Sunday, April 21, 2013

'The Ten Commandments' and Benevolent Supremacy - Andrew Covert


            I was a young kid when I first saw Director Cecile DeMille’s 1956 epic The Ten Commandments. My initial impression of the movie back then was that it was a roughly accurate retelling of a biblical story, no more and no less. I didn’t think racial or national meanings could exist since the groups being portrayed (the Egyptians and the Hebrews) were historical groups. The movie was set long ago, so how could there be any deeper meanings within it aside from the story it’s retelling? What I failed to realize as a kid was that to really understand a movie and its message, you must think about what the world was like during its production. After contextualizing the film in Alsultany’s class, I began to understand how this adapted version of Exodus encoded meanings of race and nationality relevant to anxieties surrounding the position of the US during the Cold War.
Melanie McAlister’s concept of benevolent supremacy was integral in reforming my perception of this film. McAlister defines benevolent supremacy as a “discourse about the nature of U.S. power in the Middle East in the post[WWII] period”[1]. She argues that this discourse worked to position the US as morally superior to the Eastern Block for its emphasis on the importance of civil rights. Part of her initial evidence for this is actually DeMille’s introduction to The Ten Commandments, in which he explains that the story of Exodus and the film is a struggle over the question of “whether men should be ruled by God’s law, or by the whims of a dictator like Ramses. Are men the property of the state, or are they free souls under God? This same struggle is going on today.” If only the young me had thought about what was happening in the world in 1956, I might have realized that this was a film less about a biblical story than it was about the United States and Russia.
Essentially, the Hebrew slaves represent Americans. They are “American” in that they want to live in a free society, and that their quest for freedom will play an important role in the founding of Christianity, which is the dominant religion in the US. The Egyptians, then, are meant to represent the Soviet Union and communism. In retrospect, it is no wonder that Yul Brynner, who was born in Russia, was cast to play the evil dictator Ramses. It is also no wonder that a character who is supposed to be an ancient Egyptian speaks with an accent that sounds very Russian.

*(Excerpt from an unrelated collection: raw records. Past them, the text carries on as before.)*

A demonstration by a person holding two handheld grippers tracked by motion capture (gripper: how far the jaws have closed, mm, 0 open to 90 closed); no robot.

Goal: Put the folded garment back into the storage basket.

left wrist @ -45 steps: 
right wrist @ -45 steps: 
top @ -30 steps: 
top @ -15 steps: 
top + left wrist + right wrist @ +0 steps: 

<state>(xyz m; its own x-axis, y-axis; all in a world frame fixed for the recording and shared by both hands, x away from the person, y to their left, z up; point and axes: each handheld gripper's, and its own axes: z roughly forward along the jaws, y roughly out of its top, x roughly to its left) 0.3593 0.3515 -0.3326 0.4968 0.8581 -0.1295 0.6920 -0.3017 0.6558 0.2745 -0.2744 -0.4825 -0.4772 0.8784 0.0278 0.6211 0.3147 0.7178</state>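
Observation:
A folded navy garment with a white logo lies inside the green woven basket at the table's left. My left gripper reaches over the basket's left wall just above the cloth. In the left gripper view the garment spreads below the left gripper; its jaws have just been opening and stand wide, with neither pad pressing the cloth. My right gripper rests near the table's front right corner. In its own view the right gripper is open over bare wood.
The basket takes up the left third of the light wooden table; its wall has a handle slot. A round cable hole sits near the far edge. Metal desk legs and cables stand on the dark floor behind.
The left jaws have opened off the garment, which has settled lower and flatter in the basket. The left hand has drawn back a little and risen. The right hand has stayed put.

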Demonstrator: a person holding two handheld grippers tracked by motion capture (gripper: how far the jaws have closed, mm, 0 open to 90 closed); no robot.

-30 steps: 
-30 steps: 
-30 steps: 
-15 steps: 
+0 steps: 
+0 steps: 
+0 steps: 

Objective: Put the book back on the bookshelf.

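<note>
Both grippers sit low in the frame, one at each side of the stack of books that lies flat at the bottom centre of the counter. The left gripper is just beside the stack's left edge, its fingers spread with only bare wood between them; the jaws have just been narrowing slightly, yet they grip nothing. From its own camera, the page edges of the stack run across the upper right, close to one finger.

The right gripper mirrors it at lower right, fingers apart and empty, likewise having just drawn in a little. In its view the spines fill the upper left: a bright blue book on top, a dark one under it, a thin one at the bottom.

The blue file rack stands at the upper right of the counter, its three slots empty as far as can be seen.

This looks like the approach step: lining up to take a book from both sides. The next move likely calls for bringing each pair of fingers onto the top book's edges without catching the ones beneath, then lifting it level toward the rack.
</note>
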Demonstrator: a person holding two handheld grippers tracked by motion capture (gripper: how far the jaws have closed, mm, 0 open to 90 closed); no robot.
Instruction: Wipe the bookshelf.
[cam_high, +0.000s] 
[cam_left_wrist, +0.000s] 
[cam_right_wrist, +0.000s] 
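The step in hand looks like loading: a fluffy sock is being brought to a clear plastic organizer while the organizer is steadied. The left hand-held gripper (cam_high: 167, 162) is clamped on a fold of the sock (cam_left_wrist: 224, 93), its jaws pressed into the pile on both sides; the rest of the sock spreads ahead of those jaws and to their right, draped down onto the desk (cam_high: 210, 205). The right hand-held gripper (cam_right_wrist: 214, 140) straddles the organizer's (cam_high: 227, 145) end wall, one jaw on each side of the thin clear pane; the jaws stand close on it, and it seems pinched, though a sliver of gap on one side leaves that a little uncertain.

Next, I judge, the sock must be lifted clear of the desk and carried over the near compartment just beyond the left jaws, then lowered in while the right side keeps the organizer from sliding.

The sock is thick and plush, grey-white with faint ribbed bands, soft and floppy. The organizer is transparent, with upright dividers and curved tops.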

Ramses, played by Russian-born actor Yul Brynner
Moses, played by American-born actor Charlton Heston
Seeing the movie after contextualizing it in Professor Alsultany’s course made it not only more interesting to watch and critique, but also to start making connections about how media can serve political purposes. The Ten Commandments synonymizes Judeo-Christianity with freedom, taking a system of belief essential to the US as a nation: Christianity, and positing it as something that directly manifests itself in values of personal freedom and democracy. A religious affiliation is mapped onto a political stance.
Too often we view media out of context and without a critical eye. The Ten Commandments is but one example of how media is often constructed to reflect dominant standpoints and to perpetuate hegemony, or the domination of certain ideologies and discourses. If we as the viewer can take a few minutes to think about what was happening in the real world when a certain piece of media was made (or is happening in the case of emerging media), we can grasp the ultimate meaning of it and be able to mount necessary critiques.

Footnote:
[1] Melani McAlister, “'Benevolent Supremacy': The Biblical Epic at the Dawn of the American Century, 1947-1960,” in Epic Encounters: Culture, Media, and U.S. Interests in the Middle East, 1945-2000 (Berkeley: University of California Press, 2001), 45.